> **Work to complete**:
Search the data below for the word "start" and copy each line that holds it.

> **Given information**:

◇ ◇ ◇ ◇

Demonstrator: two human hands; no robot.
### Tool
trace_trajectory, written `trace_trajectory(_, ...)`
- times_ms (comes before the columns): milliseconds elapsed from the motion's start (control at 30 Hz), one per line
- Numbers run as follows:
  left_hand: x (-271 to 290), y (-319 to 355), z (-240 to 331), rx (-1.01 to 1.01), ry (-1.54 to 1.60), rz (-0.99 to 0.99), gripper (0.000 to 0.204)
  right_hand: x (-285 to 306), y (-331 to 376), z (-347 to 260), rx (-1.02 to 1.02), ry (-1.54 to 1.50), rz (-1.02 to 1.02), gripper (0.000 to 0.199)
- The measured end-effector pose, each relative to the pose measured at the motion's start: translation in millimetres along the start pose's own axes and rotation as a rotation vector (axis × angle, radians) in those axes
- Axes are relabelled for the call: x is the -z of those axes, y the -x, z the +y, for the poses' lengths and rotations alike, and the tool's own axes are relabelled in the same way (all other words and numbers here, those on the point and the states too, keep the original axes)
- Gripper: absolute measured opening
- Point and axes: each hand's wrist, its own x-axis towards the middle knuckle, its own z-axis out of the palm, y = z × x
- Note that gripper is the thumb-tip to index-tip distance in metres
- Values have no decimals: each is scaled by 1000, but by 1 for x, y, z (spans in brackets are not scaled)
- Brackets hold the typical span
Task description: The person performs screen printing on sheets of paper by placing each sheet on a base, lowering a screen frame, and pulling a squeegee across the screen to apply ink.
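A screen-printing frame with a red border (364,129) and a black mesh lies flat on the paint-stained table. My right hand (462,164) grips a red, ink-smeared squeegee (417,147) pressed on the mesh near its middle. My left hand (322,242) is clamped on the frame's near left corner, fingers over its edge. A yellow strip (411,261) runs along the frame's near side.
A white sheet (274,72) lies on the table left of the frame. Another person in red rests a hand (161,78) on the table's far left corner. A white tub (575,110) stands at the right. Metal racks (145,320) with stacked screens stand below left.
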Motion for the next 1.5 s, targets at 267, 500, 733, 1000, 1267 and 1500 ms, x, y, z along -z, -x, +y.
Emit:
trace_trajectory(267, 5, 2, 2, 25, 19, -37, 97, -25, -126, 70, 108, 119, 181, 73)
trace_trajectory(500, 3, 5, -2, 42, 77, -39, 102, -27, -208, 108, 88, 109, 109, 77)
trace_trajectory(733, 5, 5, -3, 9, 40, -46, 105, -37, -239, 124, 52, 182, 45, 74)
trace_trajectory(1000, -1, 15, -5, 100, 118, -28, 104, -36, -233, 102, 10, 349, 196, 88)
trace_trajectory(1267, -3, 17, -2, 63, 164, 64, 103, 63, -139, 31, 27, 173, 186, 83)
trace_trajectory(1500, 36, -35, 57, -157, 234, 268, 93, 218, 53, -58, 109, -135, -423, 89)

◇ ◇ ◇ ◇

> **Result of this task**:
- times_ms (comes before the columns): milliseconds elapsed from the motion's start (control at 30 Hz), one per line
- The measured end-effector pose, each relative to the pose measured at the motion's start: translation in millimetres along the start pose's own axes and rotation as a rotation vector (axis × angle, radians) in those axes

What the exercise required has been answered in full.